## Part 1
If $p=0.65$ and $N=7$ then the expectation and variance for the number of wins are given by

$$E(w) = N\cdot p = 4.55$$

and

$$Var(w) = Np(1-p) = 1.59$$

The PMF for winning $k$ games out of $N$ is given by the binomial distribution

$$pr(k) = \binom{N}{k} p^k(1-p)^{(N-k)}$$

$$ = \frac{N!}{k!(N - k)!}p^k(1-p)^{(N-k)}$$

For our particular values, we get the following PMF

<table>
    <tr>
        <th>k</th>
        <td>0</td>
        <td>1</td>
        <td>2</td>
        <td>3</td>
        <td>4</td>
        <td>5</td>
        <td>6</td>
        <td>7</td>
    </tr>
    <tr>
        <th>pr(k)</th>
        <td>0.0006</td>
        <td>0.0084</td>
        <td>0.0466</td>
        <td>0.1442</td>
        <td>0.2679</td>
        <td>0.2985</td>
        <td>0.1848</td>
        <td>0.049</td>
    </tr>
</table>




In [1]:
import numpy as np
import matplotlib.pyplot as plt
import scipy.stats as stats

In [2]:
# Simulate the seven-game series

# define constants
nTrials = int(1e6)
N , p = 7 , 0.65

# do the actual simulation
nWins = stats.binom(n=N,p=p).rvs(nTrials)

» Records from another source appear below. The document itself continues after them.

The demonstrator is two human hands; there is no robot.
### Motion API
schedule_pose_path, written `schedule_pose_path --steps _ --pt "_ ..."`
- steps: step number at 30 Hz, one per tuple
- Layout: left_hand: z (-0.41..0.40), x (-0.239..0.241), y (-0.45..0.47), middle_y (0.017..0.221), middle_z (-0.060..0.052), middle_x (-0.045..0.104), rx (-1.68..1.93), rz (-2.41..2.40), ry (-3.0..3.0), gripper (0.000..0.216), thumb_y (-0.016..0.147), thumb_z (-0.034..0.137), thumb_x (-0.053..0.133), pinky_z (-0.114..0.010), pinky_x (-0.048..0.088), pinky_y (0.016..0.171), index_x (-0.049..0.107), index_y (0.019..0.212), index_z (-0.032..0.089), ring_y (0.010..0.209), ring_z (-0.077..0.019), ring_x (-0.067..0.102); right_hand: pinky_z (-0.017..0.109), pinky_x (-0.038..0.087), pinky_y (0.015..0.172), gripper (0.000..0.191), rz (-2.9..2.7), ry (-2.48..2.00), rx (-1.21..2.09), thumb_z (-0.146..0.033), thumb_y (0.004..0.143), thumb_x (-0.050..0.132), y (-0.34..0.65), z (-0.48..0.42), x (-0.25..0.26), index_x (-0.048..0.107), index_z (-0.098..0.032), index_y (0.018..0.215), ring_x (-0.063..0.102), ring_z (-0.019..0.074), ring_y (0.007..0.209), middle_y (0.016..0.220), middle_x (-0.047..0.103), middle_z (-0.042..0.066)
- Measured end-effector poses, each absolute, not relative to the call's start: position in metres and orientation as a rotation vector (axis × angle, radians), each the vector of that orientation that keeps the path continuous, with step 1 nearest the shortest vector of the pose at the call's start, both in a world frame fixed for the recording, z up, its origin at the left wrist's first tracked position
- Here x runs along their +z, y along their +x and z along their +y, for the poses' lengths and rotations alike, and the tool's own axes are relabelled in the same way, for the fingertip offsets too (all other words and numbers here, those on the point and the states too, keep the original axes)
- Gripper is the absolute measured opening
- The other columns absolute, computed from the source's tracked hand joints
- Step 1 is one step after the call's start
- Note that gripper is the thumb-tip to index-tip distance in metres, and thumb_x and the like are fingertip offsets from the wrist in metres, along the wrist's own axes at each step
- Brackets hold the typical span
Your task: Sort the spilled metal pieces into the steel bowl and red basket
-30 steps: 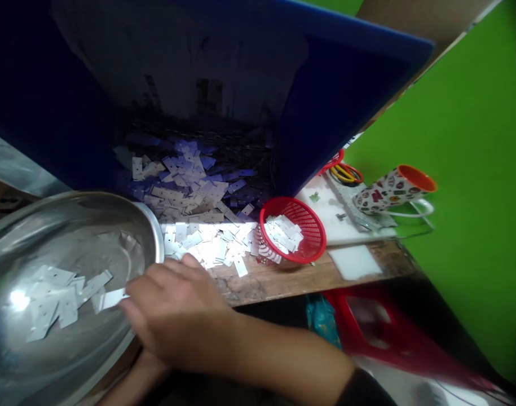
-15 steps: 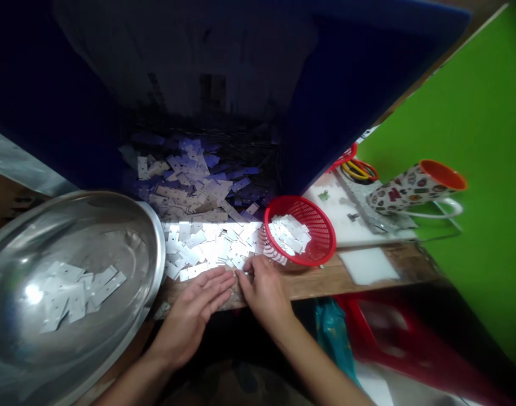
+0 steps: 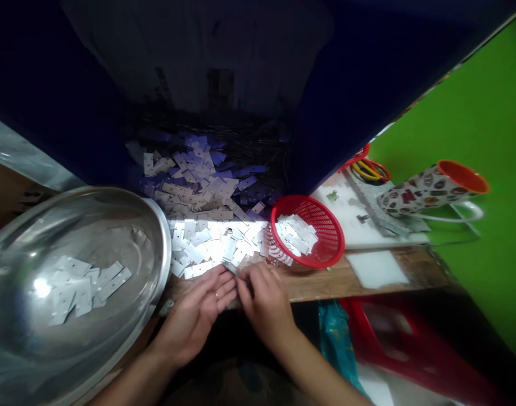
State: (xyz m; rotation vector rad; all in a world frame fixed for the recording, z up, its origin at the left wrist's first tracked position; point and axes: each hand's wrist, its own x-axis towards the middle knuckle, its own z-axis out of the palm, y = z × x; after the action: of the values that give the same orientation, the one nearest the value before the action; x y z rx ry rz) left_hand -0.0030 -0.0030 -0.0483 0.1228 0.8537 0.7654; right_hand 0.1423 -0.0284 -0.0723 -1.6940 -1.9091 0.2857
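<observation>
A small flat metal plate with holes (image 3: 231, 268) is between my two hands, at the front edge of a pile of like plates (image 3: 207, 242). My right hand (image 3: 264, 296) has its fingers and thumb closed on the plate's right end. My left hand (image 3: 202, 304) lies palm up with its fingers stretched out, a ring on one of them. Its fingertips are at the plate's left end, and I cannot tell whether they grip it. Right of the pile, a red plastic basket (image 3: 336, 242) holds several plates. A large steel basin (image 3: 167, 242) on the left holds several more.
Dark blue walls (image 3: 325, 113) enclose the pile at the back and sides. A wooden ledge (image 3: 317, 285) runs along the front. To the right are a white pad (image 3: 378, 269), a patterned mug (image 3: 427, 189) lying tilted, and yellow and red rings (image 3: 370, 170).
My right hand now has a metal plate in its fingers, held up at the left fingertips. My left hand has turned its palm further upward. The view has shifted slightly.
</observation>
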Motion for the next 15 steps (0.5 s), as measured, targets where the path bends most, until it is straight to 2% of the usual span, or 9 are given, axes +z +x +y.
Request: schedule_pose_path --steps 2,5,8,11,15 --pt "-0.001 -0.049 -0.003 0.119 -0.013 0.066 0.757 0.781 0.097 0.02 0.091 0.025 0.051 -0.04 0.038 0.109 0.066 0.1 0.014 0.121 -0.0242 0.055 0.035 0.041 0.076 0.011 -2.001 -1.567 0.282 -0.021 0.091 0.051 0.139 -0.035 -0.067 0.057 -0.019 0.083 0.059 0.0199 0.076 0.078 0.064 0.004" --pt "0.003 -0.051 -0.005 0.122 -0.014 0.064 0.778 0.718 0.086 0.025 0.093 0.029 0.047 -0.041 0.038 0.108 0.064 0.102 0.013 0.123 -0.0249 0.053 0.035 0.044 0.08 0.007 -1.927 -1.448 0.418 -0.023 0.092 0.053 0.145 -0.033 -0.062 0.059 -0.019 0.092 0.061 0.0199 0.085 0.087 0.066 0.005" --pt "0.005 -0.053 -0.007 0.125 -0.016 0.062 0.796 0.726 0.059 0.03 0.092 0.034 0.047 -0.044 0.037 0.108 0.061 0.109 0.012 0.124 -0.0276 0.053 0.034 0.048 0.084 0.021 -1.861 -1.516 0.377 -0.014 0.092 0.047 0.162 -0.018 -0.064 0.06 -0.018 0.108 0.06 0.0199 0.093 0.097 0.064 0.009" --pt "0.006 -0.052 -0.008 0.127 -0.018 0.061 0.781 0.759 0.035 0.035 0.091 0.036 0.049 -0.045 0.036 0.108 0.057 0.115 0.011 0.123 -0.0295 0.053 0.036 0.051 0.081 0.038 -2.085 -1.688 0.297 -0.009 0.089 0.046 0.175 -0.001 -0.071 0.057 -0.021 0.123 0.057 0.0242 0.103 0.116 0.058 0.012" --pt "0.005 -0.051 -0.011 0.129 -0.018 0.059 0.789 0.776 0.044 0.037 0.091 0.036 0.049 -0.045 0.035 0.109 0.055 0.119 0.012 0.125 -0.0295 0.052 0.039 0.052 0.083 0.048 -2.285 -1.771 0.243 -0.005 0.085 0.049 0.177 0.011 -0.07 0.053 -0.025 0.128 0.05 0.029 0.116 0.135 0.047 0.012"
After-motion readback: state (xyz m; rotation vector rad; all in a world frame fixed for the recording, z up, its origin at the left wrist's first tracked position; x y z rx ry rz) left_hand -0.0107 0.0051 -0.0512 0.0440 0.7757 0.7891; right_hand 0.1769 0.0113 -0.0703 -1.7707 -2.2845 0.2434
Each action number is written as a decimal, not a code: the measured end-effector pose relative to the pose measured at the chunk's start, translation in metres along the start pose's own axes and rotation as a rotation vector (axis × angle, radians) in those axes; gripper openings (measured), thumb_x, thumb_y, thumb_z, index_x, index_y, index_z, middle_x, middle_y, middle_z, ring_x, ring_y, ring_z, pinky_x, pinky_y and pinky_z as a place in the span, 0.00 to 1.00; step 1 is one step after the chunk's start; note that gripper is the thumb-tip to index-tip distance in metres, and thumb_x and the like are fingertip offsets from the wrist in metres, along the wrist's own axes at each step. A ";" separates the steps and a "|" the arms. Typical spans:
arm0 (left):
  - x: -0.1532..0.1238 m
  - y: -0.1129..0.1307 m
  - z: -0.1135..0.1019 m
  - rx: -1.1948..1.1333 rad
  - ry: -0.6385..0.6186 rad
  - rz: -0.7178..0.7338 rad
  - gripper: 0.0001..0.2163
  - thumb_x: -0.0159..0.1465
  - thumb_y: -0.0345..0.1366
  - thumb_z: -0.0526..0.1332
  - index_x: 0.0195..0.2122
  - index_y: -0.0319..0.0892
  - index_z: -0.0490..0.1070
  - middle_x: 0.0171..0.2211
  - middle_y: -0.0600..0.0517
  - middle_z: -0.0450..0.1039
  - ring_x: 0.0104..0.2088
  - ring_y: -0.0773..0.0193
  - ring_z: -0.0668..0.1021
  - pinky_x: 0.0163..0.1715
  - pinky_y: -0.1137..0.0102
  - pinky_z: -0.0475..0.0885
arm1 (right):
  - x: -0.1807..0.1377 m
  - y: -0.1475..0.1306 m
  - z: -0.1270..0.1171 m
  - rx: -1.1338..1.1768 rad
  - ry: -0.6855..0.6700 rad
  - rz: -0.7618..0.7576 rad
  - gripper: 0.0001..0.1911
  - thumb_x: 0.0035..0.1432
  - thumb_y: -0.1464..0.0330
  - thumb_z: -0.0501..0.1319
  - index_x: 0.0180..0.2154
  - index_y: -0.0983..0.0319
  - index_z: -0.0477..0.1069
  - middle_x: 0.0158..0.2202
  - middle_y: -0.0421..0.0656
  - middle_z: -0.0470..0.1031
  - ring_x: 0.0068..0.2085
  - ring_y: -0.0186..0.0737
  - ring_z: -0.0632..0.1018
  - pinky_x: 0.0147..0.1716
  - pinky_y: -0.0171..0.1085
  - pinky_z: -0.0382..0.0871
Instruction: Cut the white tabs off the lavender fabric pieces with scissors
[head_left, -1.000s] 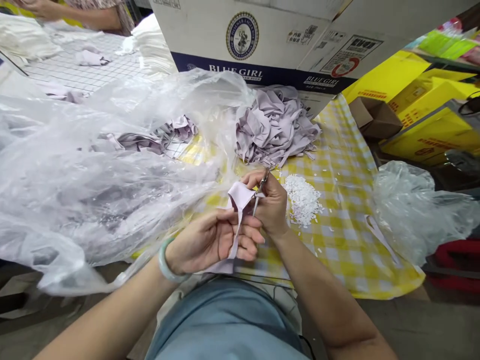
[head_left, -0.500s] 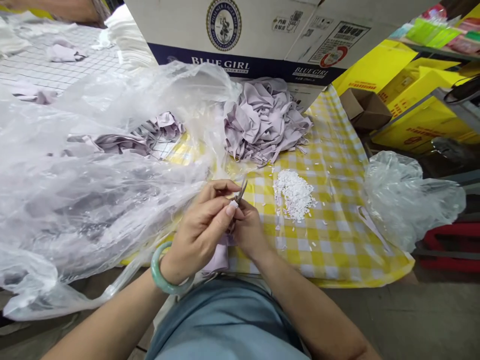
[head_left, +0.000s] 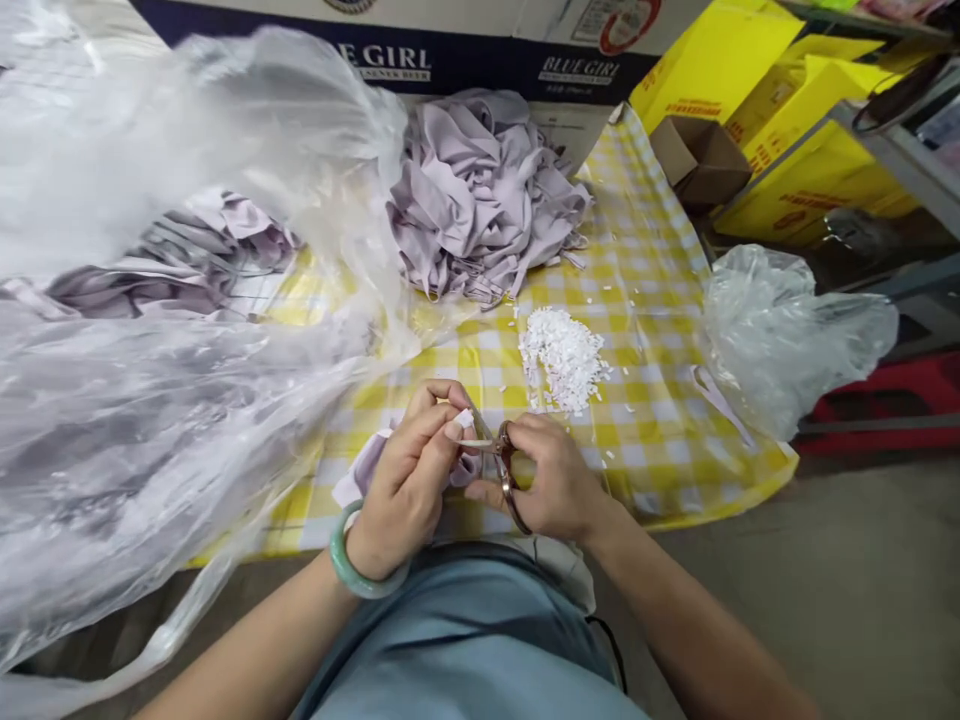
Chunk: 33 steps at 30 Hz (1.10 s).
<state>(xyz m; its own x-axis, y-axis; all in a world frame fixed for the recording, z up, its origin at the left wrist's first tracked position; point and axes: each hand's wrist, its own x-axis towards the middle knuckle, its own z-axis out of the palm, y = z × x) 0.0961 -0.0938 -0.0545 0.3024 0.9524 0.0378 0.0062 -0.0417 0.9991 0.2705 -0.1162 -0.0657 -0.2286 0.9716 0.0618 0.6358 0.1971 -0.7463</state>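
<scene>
My left hand (head_left: pixel 420 450), with a green bangle at the wrist, is closed on a piece of lilac fabric (head_left: pixel 364 465). A small white tip of it sticks up between thumb and fingers. In my right hand (head_left: pixel 551 475) is a pair of scissors (head_left: pixel 504 462), fingers in the handle loops. Its blades are spread and point left, at the white tip by my left fingertips. Beyond my hands lies a heap of small white clippings (head_left: pixel 566 358). Behind that sits a crumpled pile of lilac fabric pieces (head_left: pixel 480 190).
A yellow checked cloth (head_left: pixel 645 440) covers the table. Large clear plastic bags (head_left: pixel 187 420) with lilac fabric spread over the left. A crumpled plastic bag (head_left: pixel 795 330) and a lilac strip (head_left: pixel 724 405) lie at the right edge. A beer carton (head_left: pixel 480 60) stands at the back.
My right hand has moved right, away from my left, and the scissors now show spread blades at the fabric. My left hand still pinches the fabric. The view has tilted downward.
</scene>
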 end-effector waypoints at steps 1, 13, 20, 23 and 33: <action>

# count the frequency of each number of wins ...
wins,counts = np.unique(nWins , return_counts=True)

# ... and convert into percentages
pct = counts/nTrials

# print results
print("Expected value simulated   = " + f"{nWins.mean():0.3f}")
print("               theoretical = " + f"{N*p:0.3f}" )

print("")

print("Variance       simulated   = " + f"{nWins.var():0.3f}")
print("               theoretical = " + f"{N*p*(1-p):0.3f}" )

print("")

print("PMF")
print("  k     sim     theoretical")
print("---------------------------")
for k in range(8):
    print(
        f"{k:3d}" + "\t" + 
        f"{pct[k]:0.3f}" + "\t" +
        f"{stats.binom(n=N,p=p).pmf(k):0.3f}"
    )


Expected value simulated   = 4.547
               theoretical = 4.550

Variance       simulated   = 1.593
               theoretical = 1.592

PMF
  k     sim     theoretical
---------------------------
  0	0.001	0.001
  1	0.008	0.008
  2	0.047	0.047
  3	0.144	0.144
  4	0.269	0.268
  5	0.298	0.298
  6	0.184	0.185
  7	0.049	0.049


## Part 2
The probability of winning the series is the probability of winning four or more games. Numerically:

$$pr(win) = \sum_4^7 \binom{N}{k} p^k(1-p)^{(N-k)}$$

We can compute this value using a loop:

In [3]:
pr_win_theoretical = 0
for k in range(4,8):
    pr_win_theoretical += stats.binom(n=N,p=p).pmf(k)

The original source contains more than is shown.